Sucedió prolongado silencio, que sirvió para reposar por un momento la turbada imaginación de Athos: el cual, comprendiendo que aun no había terminado lo que tenía que ver, fijó con más atención las miradas de su inteligencia en el estupendo espectáculo que le reservaba su imaginación. La luna, pálida y melancólica, se levantó tras las vertientes de la costa, y plateando primeramente los ondulantes pliegues del mar, calmado después de los mugidos con que acompañara la visión de Athos, salpicó de ópalos y diamantes los brezos y los matorrales de la colina. Las grises peñas, cual fantasmas silenciosas y atentas, pareció como que levantaban sus verdosas cabezas para mirar también el campo de batalla a la luz de la luna, campo de batalla que ahora vio Athos sembrado de cadáveres.

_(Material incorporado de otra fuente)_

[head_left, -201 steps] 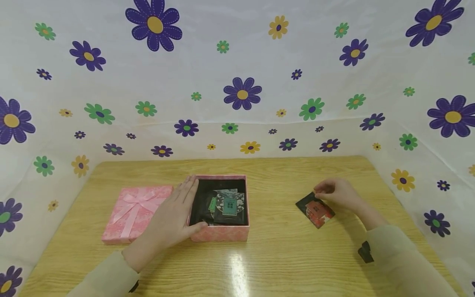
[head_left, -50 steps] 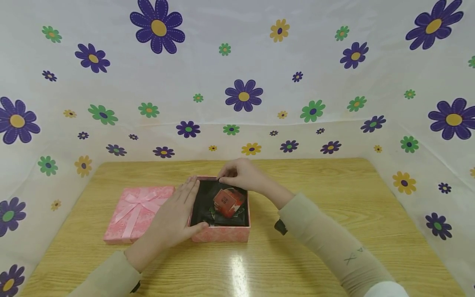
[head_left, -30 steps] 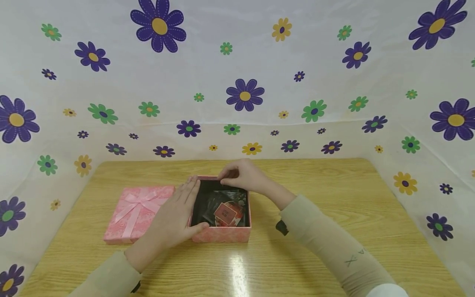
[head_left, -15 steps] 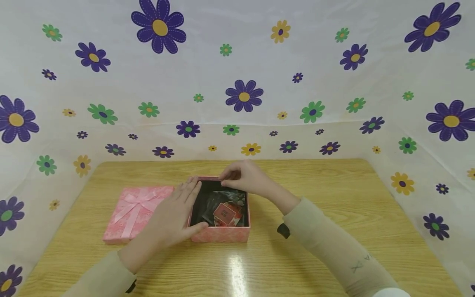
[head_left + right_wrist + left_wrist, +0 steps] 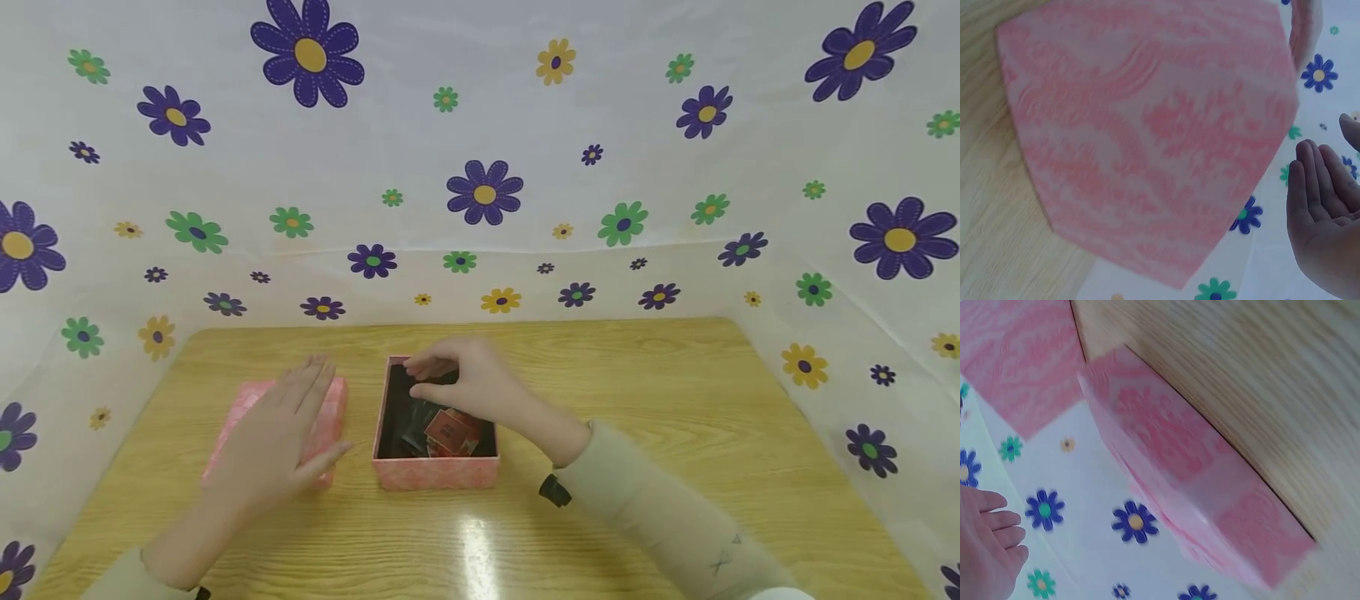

El alma del conde se estremeció de espanto y de temor al conocer el uniforme azul y blanco de los soldados de Picardía, sus largas picas de asta azul, y sus mosquetes con la flor de lis grabada en la culata; cuando vio aquellas frías y abiertas heridas que miraban el azulado espacio como para reclamarle las almas a las cuales libraran el paso; aquellos caballos despanzurrados, inmóviles, con la lengua fuera de la boca y colgando, dormidos en la coagulada sangre esparcida en torno suyo y que manchaba sus mantillas y sus crines, y el blanco caballo de Beaufort tendido, con la cabeza despedazada, en la primera fila de los muertos, Athos se pasó una helada mano por la frente, y al no hallarla abrasada, conoció que asistía como espectador tranquilo, al día siguiente de una batalla librada en la playa de Djidgeli por el ejército expedicionario que vio abandonar las costas de Francia y desaparecer en el horizonte, del cual había saludado él, con el ademán y con el pensamiento, el último cañonazo mandado disparar por el duque en señal de despedida a la patria. No es para escribir la aflicción mortal con que el alma del conde, siguiendo con escrudiñadores ojos las huellas de aquellos cadáveres, fue mirándoles uno a uno para ver si Raúl dormía entre ellos, ni para explicado el gozo embriagador, divino, con que Athos se inclinó ante el Hacedor y le rindió gracias por no haber visto a aquel a quien buscaba con tanto temor entre los muertos. Muertos que, caídos en su respectiva fila, envarados, yertos, fáciles de conocer, parecían volverse con complacencia y respeto hacia el conde de La Fere para que éste los viera mejor durante su fúnebre inspección.

A tal punto llegó la ilusión de Athos, que aquella visión era para él un viaje real efectuado por el padre al Africa para obtener informes más exactos acerca de su hijo. Así, fatigado de haber recorrido mares y continentes, trató de buscar descanso bajo una de las tiendas levantadas al abrigo de una peña, tiendas en cuyo ápice flameaba la blanca y flordelisa bandera.

Entonces y mientras su mirada vagaba por la planicie, vio aparecer una forma blanca tras los resinosos mirtos. Aquella figura ostentaba el uniforme de oficial, empuñaba una espada rota y se adelantaba poco a poco hacia Athos, que, parándose de repente y fijando los ojos en ella, no habló ni se movió, si bien quiso abrir los brazos, pues acababa de conocer a Raúl en aquel oficial pálido y silencioso. El conde intentó lanzar una exclamación, y la voz se le ahogó en la garganta.